Give the listing below again exactly, but without any of its pictures.

┏━━

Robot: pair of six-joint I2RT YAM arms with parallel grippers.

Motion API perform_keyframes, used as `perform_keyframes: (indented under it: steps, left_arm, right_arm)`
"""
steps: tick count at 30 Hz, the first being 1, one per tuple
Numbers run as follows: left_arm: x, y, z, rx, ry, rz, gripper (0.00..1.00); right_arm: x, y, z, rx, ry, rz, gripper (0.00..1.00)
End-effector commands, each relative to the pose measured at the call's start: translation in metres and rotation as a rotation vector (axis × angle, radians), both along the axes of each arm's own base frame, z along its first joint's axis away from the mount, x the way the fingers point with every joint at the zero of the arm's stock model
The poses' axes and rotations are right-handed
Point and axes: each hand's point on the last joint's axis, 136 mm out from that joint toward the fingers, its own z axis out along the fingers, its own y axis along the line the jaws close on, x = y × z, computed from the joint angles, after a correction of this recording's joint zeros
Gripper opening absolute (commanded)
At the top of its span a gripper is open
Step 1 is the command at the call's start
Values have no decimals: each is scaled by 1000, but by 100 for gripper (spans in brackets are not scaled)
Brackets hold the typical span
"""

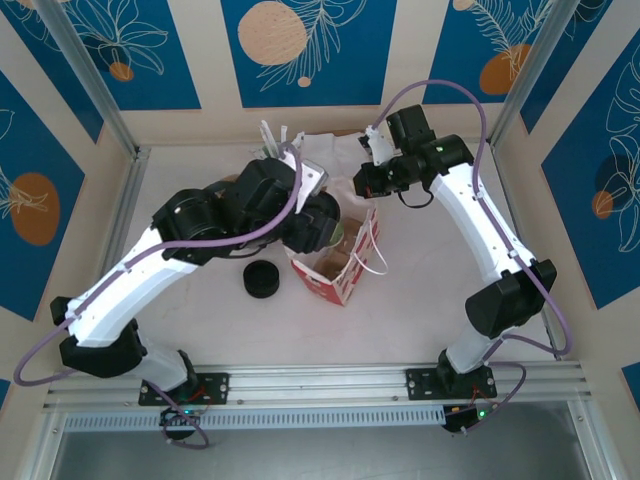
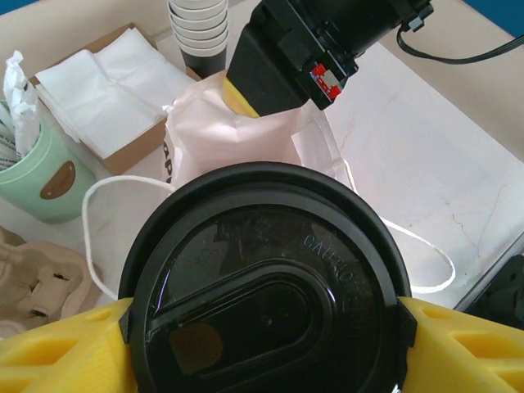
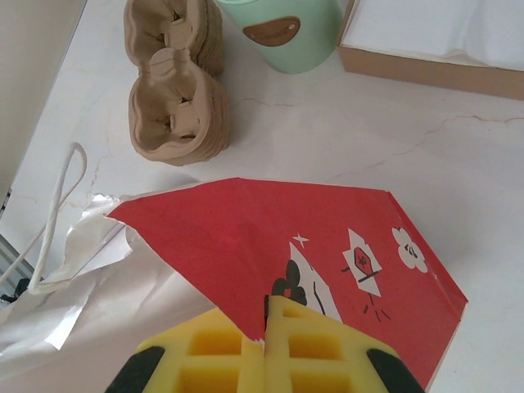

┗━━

## Result of this task:
Robot: pair of six-joint I2RT YAM arms with parallel grippers.

Motion API perform_keyframes, used as `perform_keyframes: (indented under it: steps, left_arm, right_arm)`
"""
steps: tick count at 30 Hz, the first being 1, one per tuple
Numbers run as follows: left_arm: x, y, z, rx, ry, rz, gripper (0.00..1.00); right_arm: x, y, z, rx, ry, rz, gripper (0.00..1.00)
End-effector commands, each relative to the pose measured at the call's start: translation in metres and rotation as a rotation vector (axis × angle, radians), both along the axes of each arm's own base frame, z along its first joint's axis away from the mount, x the way the fingers point with every joint at the zero of the arm's stock model
The poses' axes and rotations are right-handed
Point and axes: each hand's point on the last joint's axis, 136 mm out from that joint toward the fingers, its own z axis out along the fingers, its own y axis along the line the jaws close on, x = y × z, computed from the joint angles, after a correction of this recording's joint zeros
Gripper opening absolute (commanded)
At the top of its span a gripper is open
Step 1 is the command at the call's start
Values have no decimals: each is scaled by 1000, but by 100 for gripper (spans in brackets are not scaled)
Brackets hold the typical span
"""

With this, the exercise is finished.